# things to do in Calais



## charlieivan (Apr 25, 2006)

Not really touring France but thinking of having a day trip over in the car. Been to and through Calais too many times to count but only ever stopped to shop and park up to wait for ferry. My question is " what else is there to do in Calais regarding sight seeing or places of interest"? Don't want to go too far as it is only a day trip!!!!
Any (sensible) suggestions gratefully accepted.


----------



## lucy2 (Jun 27, 2007)

charlieivan said:


> Not really touring France but thinking of having a day trip over in the car. Been to and through Calais too many times to count but only ever stopped to shop and park up to wait for ferry. My question is " what else is there to do in Calais regarding sight seeing or places of interest"? Don't want to go too far as it is only a day trip!!!!
> Any (sensible) suggestions gratefully accepted.


 WW2 bunker in town near the railway station. WW2 V2 factory about 1/2 hr drive away. If you like shopping Cite of Europe shopping centre. Any Hotel will have lots of flyers for local attractions


----------



## charlieivan (Apr 25, 2006)

Thanks for above. I don't really want shopping as that is about all we ever seem to have done every time we have been to Calais!!!!!


----------



## peejay (May 10, 2005)

Hiya,

Theres some suggestions here...

http://www.calais.com/v/attractions/

Pete


----------



## rogerblack (May 1, 2005)

I must admit, with some of the low cost day return deals on the ferries and Eurotunnel, I could also be tempted.

Quite a bit of info here:

http://www.calais-guide.co.uk/sights.html

http://www.calais.com/


----------



## tonyt (May 25, 2005)

Have a read through this recent thread:

Attractions close to Calais


----------



## KeithChesterfield (Mar 12, 2010)

This should give you some ideas - www.theotherside.co.uk/


----------



## ttcharlie (Nov 29, 2011)

It has a superb beach, wrong time of year though :lol:


----------



## iandsm (May 18, 2007)

*Calais*

Go to the aire on the seafront (Digue Gaston berthe) either get your frits at the Frits Du Nations on the front of the car park, V good. V cheap. Better still, if you want a real treat go to the back of the car park near the entrance to the air, Au Cote Du Argent, which you can see from the frits shop. Probably one of the best restaurants on France, certainly the best in Calais. Not cheap, lunch for two with wine e100 or so but you won't regret it if you appreciate fine food.


----------



## bognormike (May 10, 2005)

*Re: Calais*



iandsm said:


> Go to the aire on the seafront (Digue Gaston berthe) either get your frits at the Frits Du Nations on the front of the car park, V good. V cheap. Better still, if you want a real treat go to the back of the car park near the entrance to the air, Au Cote Du Argent, which you can see from the frits shop. Probably one of the best restaurants on France, certainly the best in Calais. Not cheap, lunch for two with wine e100 or so but you won't regret it if you appreciate fine food.

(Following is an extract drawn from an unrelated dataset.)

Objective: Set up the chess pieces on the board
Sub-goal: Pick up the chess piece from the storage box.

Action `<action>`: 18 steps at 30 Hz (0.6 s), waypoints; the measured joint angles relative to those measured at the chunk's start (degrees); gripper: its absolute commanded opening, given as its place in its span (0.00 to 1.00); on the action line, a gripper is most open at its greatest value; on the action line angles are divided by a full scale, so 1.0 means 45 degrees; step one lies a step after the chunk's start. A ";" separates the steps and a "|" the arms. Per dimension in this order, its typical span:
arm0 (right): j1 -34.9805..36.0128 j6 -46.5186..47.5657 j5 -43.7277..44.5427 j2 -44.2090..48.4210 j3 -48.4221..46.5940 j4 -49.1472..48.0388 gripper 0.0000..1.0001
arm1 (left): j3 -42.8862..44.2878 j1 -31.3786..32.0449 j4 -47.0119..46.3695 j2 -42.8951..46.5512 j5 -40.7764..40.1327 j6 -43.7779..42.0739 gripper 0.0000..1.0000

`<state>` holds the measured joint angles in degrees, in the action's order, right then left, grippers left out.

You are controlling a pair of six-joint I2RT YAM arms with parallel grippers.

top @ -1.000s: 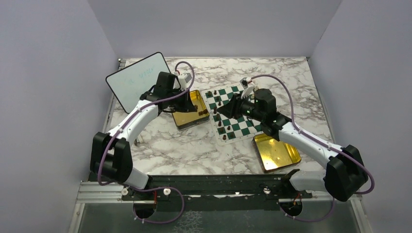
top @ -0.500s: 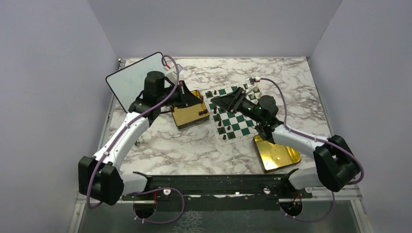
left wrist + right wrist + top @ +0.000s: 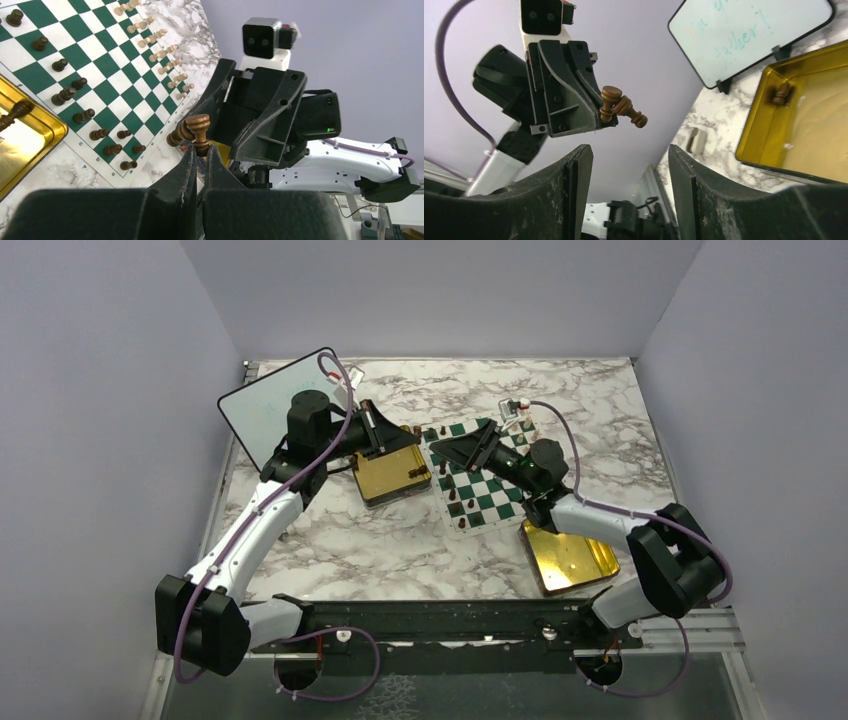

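My left gripper (image 3: pixel 200 148) is shut on the stem of a dark brown chess piece (image 3: pixel 198 128), held in the air above the left gold tin (image 3: pixel 385 472). My right gripper (image 3: pixel 629 150) stands open and empty, level with the left one and facing it (image 3: pixel 447 447). In its view the held piece (image 3: pixel 621 106) hangs just ahead of the jaws. The green and white board (image 3: pixel 490 498) lies under the right gripper. Dark pieces (image 3: pixel 63 95) stand along its near side and cream pieces (image 3: pixel 161 52) along its far side.
A whiteboard (image 3: pixel 262 405) leans at the back left. One dark piece (image 3: pixel 782 92) lies in the left gold tin (image 3: pixel 804 135). A second gold tin (image 3: pixel 568 555) sits at the front right, beside the board's corner.
My left gripper has risen from the left tin with the dark piece and swung toward the board. My right gripper has opened, lifted off the board and turned toward the left one.
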<state>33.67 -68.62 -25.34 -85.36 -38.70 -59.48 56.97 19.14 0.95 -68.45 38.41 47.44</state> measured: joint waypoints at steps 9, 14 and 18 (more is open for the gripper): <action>0.0000 0.5765 0.0034 0.2098 0.0034 0.2686 0.56 | 0.0151 0.0000 0.1719 -0.0107 -0.0102 -0.1307 0.00; 0.0000 1.0108 0.0019 0.2205 0.0981 0.2560 0.52 | 0.0058 0.0000 0.2050 -0.0083 0.0015 -0.1375 0.00; 0.0034 1.2250 0.0010 0.1817 0.1185 0.1802 0.52 | -0.0126 0.0000 0.2137 -0.0068 0.0272 -0.1039 0.00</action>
<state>33.82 -13.50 -25.30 -77.19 -33.36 -51.37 56.40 19.14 10.57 -68.75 39.64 42.76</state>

Yes, Cote D'argent is a real treat, we try to have a meal in there either starting or finishing our holidays.

I would also suggest a trip along the coastal road towards Boulogne. Park up & walk up to Cap Blanc Nez


----------



## jiwawa (Jun 22, 2007)

Yes, the WW2 bunker is very interesting, as is the town hall. It's been done up since we were there, but we were very lucky to have one of the staff show us round, in the company of a French family who added their own anecdotes; not sure if it was a one off. 

There's a free Navette bus runs very frequently, on a circular route, and it's interesting just to do that, then get off the next time somewhere that took your fancy. 

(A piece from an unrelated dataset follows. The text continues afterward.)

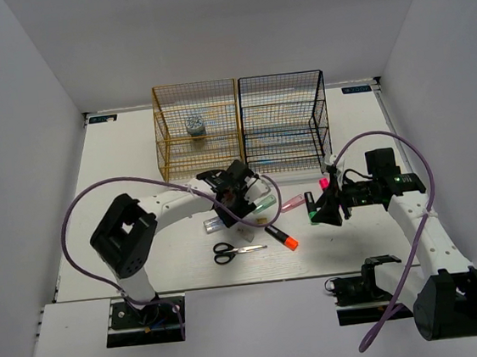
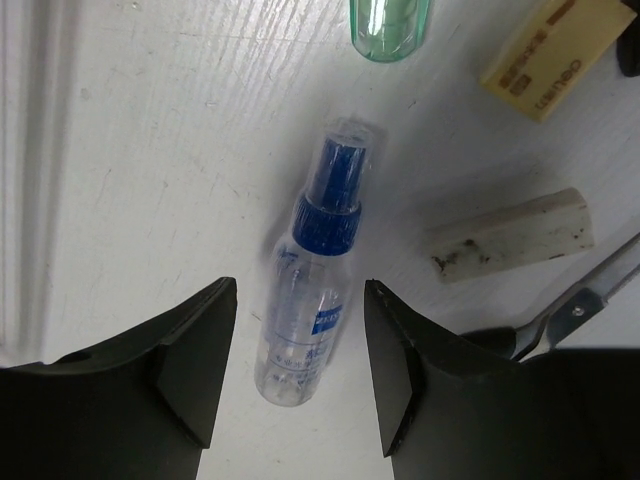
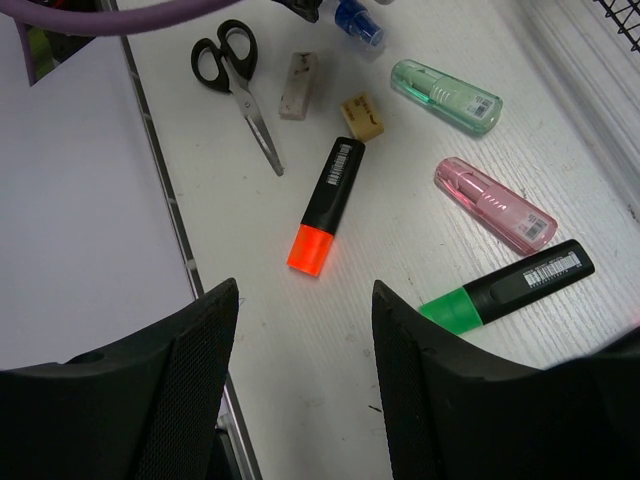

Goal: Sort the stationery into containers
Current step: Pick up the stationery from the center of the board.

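Note:
A clear blue-capped tube lies on the white table, its base between the fingers of my open left gripper, which touch nothing. Around it lie a grey eraser, a tan eraser, the scissors and a pastel green highlighter. My right gripper hangs open over bare table. Ahead of it lie an orange-capped black highlighter, a green-capped black highlighter and a pastel pink highlighter. The gold rack holds the tape roll; the black rack stands beside it.
Both racks stand side by side at the far middle of the table. The table's near edge runs just left of the scissors in the right wrist view. Purple cables loop off both arms.

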Robot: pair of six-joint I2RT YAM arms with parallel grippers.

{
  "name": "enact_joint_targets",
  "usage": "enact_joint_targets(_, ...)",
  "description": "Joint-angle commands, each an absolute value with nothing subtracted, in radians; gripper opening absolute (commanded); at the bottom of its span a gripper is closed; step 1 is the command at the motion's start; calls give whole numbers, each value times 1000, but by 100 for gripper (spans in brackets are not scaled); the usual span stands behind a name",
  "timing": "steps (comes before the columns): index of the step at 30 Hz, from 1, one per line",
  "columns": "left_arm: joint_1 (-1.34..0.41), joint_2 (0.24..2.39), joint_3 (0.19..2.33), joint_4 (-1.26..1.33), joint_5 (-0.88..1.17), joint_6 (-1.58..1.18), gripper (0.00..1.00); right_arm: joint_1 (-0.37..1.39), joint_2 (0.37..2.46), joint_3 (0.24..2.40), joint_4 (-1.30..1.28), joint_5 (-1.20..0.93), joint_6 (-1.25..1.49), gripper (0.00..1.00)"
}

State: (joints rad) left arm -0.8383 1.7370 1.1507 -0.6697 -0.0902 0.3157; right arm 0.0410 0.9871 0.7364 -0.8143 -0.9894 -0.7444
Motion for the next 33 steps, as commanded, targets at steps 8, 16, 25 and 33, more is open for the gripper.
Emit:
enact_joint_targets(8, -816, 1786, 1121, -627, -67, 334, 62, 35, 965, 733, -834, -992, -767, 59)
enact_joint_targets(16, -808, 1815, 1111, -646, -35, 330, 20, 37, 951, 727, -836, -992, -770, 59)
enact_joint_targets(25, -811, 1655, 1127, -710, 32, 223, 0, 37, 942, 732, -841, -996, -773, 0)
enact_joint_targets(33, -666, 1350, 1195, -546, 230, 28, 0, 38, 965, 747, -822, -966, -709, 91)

Mind you, when we tried to stay on, he put us off at the last stop where he sat for a breather, but we had to walk to the next stop where he picked us up again!


----------



## cypsygal (Dec 19, 2009)

blockhouse at eperlecques, la coupole, canadien memorial at vimy ridge (take trip in the tunnels), new branch of the louvre at Lens, old town walls in boulogne, nausicaa in boulogne


----------



## charlieivan (Apr 25, 2006)

Thanks everyone for response, plenty of options there. We usually do stop by the aire and either have a meal out or sometimes just something from the frites cabins before heading off to the ferry carpark ready for an early crossing. We used to stay on the aire but found the ferry carpark more convenient, and cheaper!!!!


----------



## drcotts (Feb 23, 2006)

theres bicyle hire now outside the aire (opposite the boulangerie) if you fancied a ride round for a bit.
Phill


----------



## billym (Dec 17, 2005)

Blockhouse at Eperlecques

35 mins away. It is an intersting visit for a couple of hours.


----------



## tonyt (May 25, 2005)

billym said:


> Blockhouse at Eperlecques
> 
> 35 mins away. It is an intersting visit for a couple of hours.


After wandering around this place for an hour or so, you really do get the impression that Adolph really really didn't like us and had ideas of just wiping us out.

Has anyone overnighted in the car park there? It looks an ideal place.


----------